The reward – often labeled the block reward – is made up of two components: fees attached to the transactions and the block subsidy. The block subsidy is the only source of “fresh” bitcoins. With every block mined, it adds a set amount of coins to the total supply.


* How long does it take to mine a block?

The protocol adjusts the difficulty of mining so that it takes approximately ten minutes to find a new block. Blocks aren’t always found exactly ten minutes after the previous one – the time taken merely fluctuates around this target.


Chapter 3 - Getting Started with Bitcoin


* Contents


* How can I buy Bitcoin?

* What can I buy with Bitcoin?

* Where can I spend Bitcoin?

* What if I lose my Bitcoins?

* Can I revert Bitcoin transactions?

* Can I make money with Bitcoin?

* How can I store my bitcoin?

* Storing your bitcoin on Bigeria Smart-Wallet 


* How can I buy Bitcoin?

* How to buy Bitcoin with a Bank Transfer in Nigeria 

Bigeria.com is the safest and fastest way to buy or sell Bitcoin in Nigeria using your Naira bank account 

Bigeria allows you to seamlessly buy Bitcoin in your browser. To do so:

Log in to your Bigeria Smart-Wallet, or register if you don’t already have an account.

1. Click on "Buy" on your Bigeria BTC Smart-wallet 

2. Input the amount of BTC you want to buy in dollar value e.g $1000 and click on "Confirm" 

3. Info of the amount to pay in Naira and Bigeria bank account details comes up 

4. Quote your "Transaction ID" or your Bigeria "Username" in your reference or depositor name on your bank transfer to the Bigeria bank account 

That’s it! Your Bitcoin will be credited to your Bigeria Smart-Wallet. 




* What can I buy with Bitcoin?

There are a lot of things you can buy with Bitcoin. At this stage, it can be difficult to locate local merchants in Nigeria that accept Bitcoin in physical stores. However, you’ll still be able to find websites that accept it or allow you to purchase items with it. 


* What if I lose my bitcoins?

Because there’s no bank involved, you’re responsible for keeping your coins secure. Some prefer to store them on exchanges, while others take custody with a variety of wallets. If you use a wallet, it’s crucial that you write down your seed phrase so that you can restore it.


* Can I revert Bitcoin transactions?

Once data is added to the blockchain, it’s not easy to remove it (in practice, it’s virtually impossible). This means that when you make a transaction, it can’t be undone. You should always double- and triple-check that you’re sending your funds to the right BTC address.


* Can I make money with Bitcoin?

You can make money with Bitcoin, but you can also lose money with it. Typically, long-term investors buy and hold Bitcoin believing it will rise in price in the future. Others choose to actively trade Bitcoin against other cryptocurrencies to make short- to mid-term profits. Both of these strategies are risky, but they’re often more rewarding than low-risk approaches.

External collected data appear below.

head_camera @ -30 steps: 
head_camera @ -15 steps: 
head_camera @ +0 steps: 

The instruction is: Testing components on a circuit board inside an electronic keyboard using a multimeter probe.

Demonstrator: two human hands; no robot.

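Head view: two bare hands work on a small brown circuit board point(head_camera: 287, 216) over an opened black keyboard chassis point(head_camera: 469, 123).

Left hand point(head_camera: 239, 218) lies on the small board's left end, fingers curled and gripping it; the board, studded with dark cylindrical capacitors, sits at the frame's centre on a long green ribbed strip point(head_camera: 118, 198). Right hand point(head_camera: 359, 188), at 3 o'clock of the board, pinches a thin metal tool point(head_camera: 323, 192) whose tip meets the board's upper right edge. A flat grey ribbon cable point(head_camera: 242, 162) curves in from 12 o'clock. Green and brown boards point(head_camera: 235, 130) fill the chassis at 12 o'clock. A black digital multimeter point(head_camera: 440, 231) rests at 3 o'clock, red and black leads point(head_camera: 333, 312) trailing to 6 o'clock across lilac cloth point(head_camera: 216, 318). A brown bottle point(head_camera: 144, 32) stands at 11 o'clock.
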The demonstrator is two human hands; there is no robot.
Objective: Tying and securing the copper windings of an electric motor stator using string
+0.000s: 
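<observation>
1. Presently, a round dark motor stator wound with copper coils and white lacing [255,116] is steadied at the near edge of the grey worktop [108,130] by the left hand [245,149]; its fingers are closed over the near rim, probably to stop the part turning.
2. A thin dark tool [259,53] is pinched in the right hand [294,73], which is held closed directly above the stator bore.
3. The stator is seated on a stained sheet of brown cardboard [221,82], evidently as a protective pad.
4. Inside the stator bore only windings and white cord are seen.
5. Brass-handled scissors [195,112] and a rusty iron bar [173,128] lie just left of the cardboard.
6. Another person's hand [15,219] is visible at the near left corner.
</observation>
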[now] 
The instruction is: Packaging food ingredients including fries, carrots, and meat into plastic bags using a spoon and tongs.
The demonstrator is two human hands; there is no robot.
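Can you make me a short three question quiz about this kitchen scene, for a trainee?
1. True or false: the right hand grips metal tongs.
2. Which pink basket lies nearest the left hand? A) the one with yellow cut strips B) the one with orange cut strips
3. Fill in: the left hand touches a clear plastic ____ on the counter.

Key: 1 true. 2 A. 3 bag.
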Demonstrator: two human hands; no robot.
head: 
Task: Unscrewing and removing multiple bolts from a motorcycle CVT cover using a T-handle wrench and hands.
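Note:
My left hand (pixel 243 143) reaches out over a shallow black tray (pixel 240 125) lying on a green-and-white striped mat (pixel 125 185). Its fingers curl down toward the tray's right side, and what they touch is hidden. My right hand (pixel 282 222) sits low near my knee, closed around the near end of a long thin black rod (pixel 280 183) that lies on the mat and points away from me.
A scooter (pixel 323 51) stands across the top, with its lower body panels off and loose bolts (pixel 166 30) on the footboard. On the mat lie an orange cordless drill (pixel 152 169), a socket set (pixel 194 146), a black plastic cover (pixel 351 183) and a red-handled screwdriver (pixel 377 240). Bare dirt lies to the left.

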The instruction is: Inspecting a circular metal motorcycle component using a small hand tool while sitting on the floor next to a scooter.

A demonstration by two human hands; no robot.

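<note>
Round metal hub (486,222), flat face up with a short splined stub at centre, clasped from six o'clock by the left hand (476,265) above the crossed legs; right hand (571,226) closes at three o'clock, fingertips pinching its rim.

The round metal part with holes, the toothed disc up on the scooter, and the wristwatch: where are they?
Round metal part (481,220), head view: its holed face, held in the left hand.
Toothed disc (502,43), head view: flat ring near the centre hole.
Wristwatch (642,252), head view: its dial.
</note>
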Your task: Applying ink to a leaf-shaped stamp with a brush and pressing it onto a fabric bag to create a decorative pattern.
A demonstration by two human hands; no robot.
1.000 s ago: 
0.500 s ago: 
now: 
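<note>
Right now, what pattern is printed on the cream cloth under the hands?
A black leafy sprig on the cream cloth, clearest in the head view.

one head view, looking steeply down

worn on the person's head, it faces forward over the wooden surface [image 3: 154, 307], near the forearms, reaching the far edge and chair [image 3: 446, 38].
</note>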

Some investors adopt hybridized strategies. They hold bitcoins as a long-term investment while simultaneously trading some (in a separate portfolio) in the short-term. There isn’t a correct or incorrect way to allocate assets in your portfolio – each investor will have a different risk appetite and different goals.


* How can I store my bitcoin?

There are many options to store your Bitcoin, each with their own strengths and weaknesses.


* Storing your bitcoin on Bigeria Smart-Wallet 

A custodial solution refers to storage where the user doesn’t actually hold the coins themselves but trusts a third party to do so. To make transactions, they would log in to the third party’s platform. Exchanges like Bigeria often use this model as it’s vastly more efficient for trades.

Storing your coins on Bigeria allows you to easily access them for the purposes of trading. 


* Storing your coins in a bitcoin wallet

Non-custodial solutions are the opposite – they put the user in control of their funds. To store funds with such a solution, you use something called a wallet. A wallet doesn’t hold your coins directly – rather, it holds cryptographic keys that unlock them on the blockchain.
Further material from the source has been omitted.